The trials were suspended following an intense investigation conducted by a group of researchers around Keith Baggerly at the University of Texas MD Anderson Cancer Center who had raised concerns over the quality and reproducibility of the data reported in these publications. A high-profile paper published in the Journal of Clinical Oncology was retracted on November 16, 2010 as a consequence thereof (4).

Unfortunately, cases like this – as extreme as they may be – are merely the tip of the proverbial ‘omics’ iceberg. A recent study found that only 2 out of 18 (=11%) published microarray gene-expression results were exactly reproducible (5). Ten of the studies (=55%) could not be repeated at all, mainly due to inadequate reporting of results. One would have thought that a technology such as DNA microarrays that has been around for more than 15 years would by now guarantee a steady supply of good quality results, even in larger-scale and more complex studies.

Considering this, one wonders how much worse the problem would be in technology areas that are less mature and prone to higher analytical variability, such as mass spectrometry based Proteomics. Indeed, a recent study tested the ability of 27 laboratories to evaluate standardized samples containing 20 highly purified recombinant human proteins with mass spectrometry, a simple challenge compared to the thousands of proteins involved in clinical samples. Only seven laboratories (=26%) reported all 20 proteins correctly, and only one lab captured all tryptic peptides of 1250 daltons (6).

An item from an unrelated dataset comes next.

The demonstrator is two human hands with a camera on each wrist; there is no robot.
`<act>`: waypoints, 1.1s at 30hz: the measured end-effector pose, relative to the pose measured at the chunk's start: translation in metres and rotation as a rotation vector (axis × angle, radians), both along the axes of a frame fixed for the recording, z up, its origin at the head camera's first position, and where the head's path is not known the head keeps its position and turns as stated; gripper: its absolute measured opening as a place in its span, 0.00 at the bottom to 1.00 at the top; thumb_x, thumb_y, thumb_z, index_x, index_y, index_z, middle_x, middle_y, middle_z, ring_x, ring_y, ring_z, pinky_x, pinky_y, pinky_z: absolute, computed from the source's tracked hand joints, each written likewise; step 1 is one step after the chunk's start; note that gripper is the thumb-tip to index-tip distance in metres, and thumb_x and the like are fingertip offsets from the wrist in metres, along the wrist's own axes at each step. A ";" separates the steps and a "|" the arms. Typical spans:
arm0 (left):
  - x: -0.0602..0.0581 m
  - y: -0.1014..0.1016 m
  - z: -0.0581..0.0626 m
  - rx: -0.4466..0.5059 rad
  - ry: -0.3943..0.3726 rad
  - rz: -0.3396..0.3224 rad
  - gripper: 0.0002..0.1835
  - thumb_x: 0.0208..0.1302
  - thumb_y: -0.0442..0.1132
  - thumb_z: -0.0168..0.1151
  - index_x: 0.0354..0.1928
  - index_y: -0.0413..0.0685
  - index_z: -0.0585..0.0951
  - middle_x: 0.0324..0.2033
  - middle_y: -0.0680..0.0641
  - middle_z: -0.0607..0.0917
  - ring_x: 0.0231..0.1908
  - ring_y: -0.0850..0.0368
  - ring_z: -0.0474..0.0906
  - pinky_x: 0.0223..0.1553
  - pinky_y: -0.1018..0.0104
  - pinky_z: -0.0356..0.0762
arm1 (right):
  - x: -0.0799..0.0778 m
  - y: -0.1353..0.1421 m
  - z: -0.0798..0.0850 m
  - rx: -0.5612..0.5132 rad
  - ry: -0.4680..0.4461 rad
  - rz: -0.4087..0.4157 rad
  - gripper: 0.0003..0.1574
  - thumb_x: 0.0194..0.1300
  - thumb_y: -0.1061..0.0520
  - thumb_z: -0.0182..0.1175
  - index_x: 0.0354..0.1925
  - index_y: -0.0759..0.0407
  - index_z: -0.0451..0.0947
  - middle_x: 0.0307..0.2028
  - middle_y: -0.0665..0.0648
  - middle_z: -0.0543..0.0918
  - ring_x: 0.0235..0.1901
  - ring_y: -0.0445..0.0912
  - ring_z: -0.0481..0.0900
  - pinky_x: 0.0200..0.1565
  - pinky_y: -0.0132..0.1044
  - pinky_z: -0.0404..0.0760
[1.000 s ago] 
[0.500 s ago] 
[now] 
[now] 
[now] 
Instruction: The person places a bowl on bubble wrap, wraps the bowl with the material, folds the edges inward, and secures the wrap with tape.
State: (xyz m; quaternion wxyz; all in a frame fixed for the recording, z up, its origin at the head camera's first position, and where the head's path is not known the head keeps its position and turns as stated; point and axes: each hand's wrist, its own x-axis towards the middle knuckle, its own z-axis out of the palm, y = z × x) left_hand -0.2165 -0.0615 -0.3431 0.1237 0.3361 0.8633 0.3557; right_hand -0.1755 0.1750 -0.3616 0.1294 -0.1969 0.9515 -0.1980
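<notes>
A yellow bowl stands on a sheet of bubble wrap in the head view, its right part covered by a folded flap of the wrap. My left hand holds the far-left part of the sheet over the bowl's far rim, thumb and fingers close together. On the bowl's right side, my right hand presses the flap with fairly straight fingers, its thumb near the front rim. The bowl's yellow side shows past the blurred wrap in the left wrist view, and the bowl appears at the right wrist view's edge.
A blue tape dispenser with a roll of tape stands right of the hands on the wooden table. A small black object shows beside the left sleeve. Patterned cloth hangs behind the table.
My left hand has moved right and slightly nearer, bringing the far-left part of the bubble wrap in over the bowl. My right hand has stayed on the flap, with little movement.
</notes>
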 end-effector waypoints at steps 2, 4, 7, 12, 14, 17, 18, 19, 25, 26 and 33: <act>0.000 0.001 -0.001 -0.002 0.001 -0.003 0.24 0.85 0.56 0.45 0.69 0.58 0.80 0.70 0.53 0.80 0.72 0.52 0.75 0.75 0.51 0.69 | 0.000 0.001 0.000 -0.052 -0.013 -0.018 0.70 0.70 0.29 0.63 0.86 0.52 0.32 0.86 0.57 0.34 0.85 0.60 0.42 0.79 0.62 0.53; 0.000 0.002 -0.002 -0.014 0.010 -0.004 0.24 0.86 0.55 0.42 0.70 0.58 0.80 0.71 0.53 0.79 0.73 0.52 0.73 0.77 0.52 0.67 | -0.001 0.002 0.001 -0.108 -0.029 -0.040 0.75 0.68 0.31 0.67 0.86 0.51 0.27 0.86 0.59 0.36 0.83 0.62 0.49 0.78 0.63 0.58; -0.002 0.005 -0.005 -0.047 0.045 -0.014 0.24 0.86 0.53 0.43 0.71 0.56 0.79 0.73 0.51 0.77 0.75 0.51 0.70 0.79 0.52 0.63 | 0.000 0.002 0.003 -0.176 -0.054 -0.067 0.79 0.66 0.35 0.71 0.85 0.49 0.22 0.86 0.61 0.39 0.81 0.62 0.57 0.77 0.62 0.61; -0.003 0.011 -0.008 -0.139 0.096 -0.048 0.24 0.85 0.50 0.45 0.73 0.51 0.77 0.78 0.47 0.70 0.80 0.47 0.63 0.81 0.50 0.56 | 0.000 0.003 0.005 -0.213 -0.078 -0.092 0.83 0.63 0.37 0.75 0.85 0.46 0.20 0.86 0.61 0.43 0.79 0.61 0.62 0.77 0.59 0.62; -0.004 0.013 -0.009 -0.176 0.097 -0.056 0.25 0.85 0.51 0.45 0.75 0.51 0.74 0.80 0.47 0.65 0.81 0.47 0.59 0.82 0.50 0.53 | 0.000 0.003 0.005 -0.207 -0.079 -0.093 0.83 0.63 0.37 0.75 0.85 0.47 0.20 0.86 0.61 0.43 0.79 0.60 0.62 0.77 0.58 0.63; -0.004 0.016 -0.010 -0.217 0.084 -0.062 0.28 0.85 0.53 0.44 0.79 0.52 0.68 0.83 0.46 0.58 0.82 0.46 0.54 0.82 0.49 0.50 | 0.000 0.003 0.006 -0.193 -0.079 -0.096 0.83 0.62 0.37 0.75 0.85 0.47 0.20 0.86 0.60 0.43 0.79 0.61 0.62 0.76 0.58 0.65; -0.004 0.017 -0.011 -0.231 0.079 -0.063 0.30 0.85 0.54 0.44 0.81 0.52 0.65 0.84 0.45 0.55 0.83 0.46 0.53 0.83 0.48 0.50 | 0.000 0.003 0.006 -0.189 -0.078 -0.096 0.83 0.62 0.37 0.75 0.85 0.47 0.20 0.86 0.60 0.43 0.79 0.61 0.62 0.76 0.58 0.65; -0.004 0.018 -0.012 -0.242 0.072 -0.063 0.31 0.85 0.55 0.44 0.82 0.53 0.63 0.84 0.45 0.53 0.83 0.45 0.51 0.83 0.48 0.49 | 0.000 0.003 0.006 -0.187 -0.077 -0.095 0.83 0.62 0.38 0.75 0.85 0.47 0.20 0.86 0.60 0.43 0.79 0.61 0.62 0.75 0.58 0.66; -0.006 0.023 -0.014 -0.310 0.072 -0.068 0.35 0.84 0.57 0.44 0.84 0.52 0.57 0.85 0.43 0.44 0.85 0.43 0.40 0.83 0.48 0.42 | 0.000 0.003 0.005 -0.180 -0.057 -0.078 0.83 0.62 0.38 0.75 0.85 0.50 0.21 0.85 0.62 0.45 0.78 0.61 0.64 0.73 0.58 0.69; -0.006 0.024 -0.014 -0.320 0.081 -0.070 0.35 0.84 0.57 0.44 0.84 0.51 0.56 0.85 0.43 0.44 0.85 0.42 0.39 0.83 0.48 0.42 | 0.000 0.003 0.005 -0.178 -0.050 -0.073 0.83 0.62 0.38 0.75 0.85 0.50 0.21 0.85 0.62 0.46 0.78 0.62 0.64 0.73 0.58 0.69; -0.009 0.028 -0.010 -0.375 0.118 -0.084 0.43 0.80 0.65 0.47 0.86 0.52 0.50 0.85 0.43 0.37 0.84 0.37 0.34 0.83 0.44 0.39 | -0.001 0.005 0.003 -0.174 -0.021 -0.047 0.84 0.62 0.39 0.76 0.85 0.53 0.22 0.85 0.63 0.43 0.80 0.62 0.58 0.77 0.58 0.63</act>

Despite the efforts that go into large-scale ‘omics’ driven biomarker discovery, few biomarkers reach clinical practice. In fact, few discoveries (currently much less than 1%) progress far in the translation process (7). And if they do, a huge risk of failure remains because of the flaws in the process leading to the generation of ‘omics’ signatures.

Considering available public information and our own experience in this field, it really seems as if ‘omics’ powered research and development is fraught with problems in every step of the process.

If the discovery stage is divided into design, execution and outcomes (see image below), the process seemingly suffers from an number of flaws, amongst others

  1. inadequate projects size and lack of research hypotheses;
  2. Lack of workflow validation, adequate data management (leading to basic errors in the reporting process), and over-compensating Bioinformatics (trying to use sophisticated tools to make sense of large-scale data-sets that are fraught with errors);
  3. Incomplete reporting of data, publication bias (exaggeration of results and hyping up of findings), and inadequate peer review (missing fundamental flaws in manuscripts filed for publication).

Following publication hardly any of the ‘omics’ data emerging from discovery phase move downstream the innovation chain. If they do, the development lacks proper validation at virtually every stage of the process, including things like the simple replication of results in the originating laboratory, independent external replication, independent validation (with different samples), and proper clinical validation.


The current approach seems to shift the onus of creating value from ‘omics’ research down the innovation chain. It appears as if all the activities are concentrated on the discovery phase, with hardly any of the outcomes moving into product development. This could be due to the poor quality of the data generated in the discovery phase; equally likely, it could be due to the programmatic focus on and the incentives for scientists to concentrate on discovery work while disregarding validation of results.

With public funding organisations spending in the order of 3 billion USD per annum on Genomics research alone (8), at face value the return on this mega-investment is meagre. At the moment, at least, ‘omics’ doesn’t seem to be the right fix for the world’s ailing health care issues.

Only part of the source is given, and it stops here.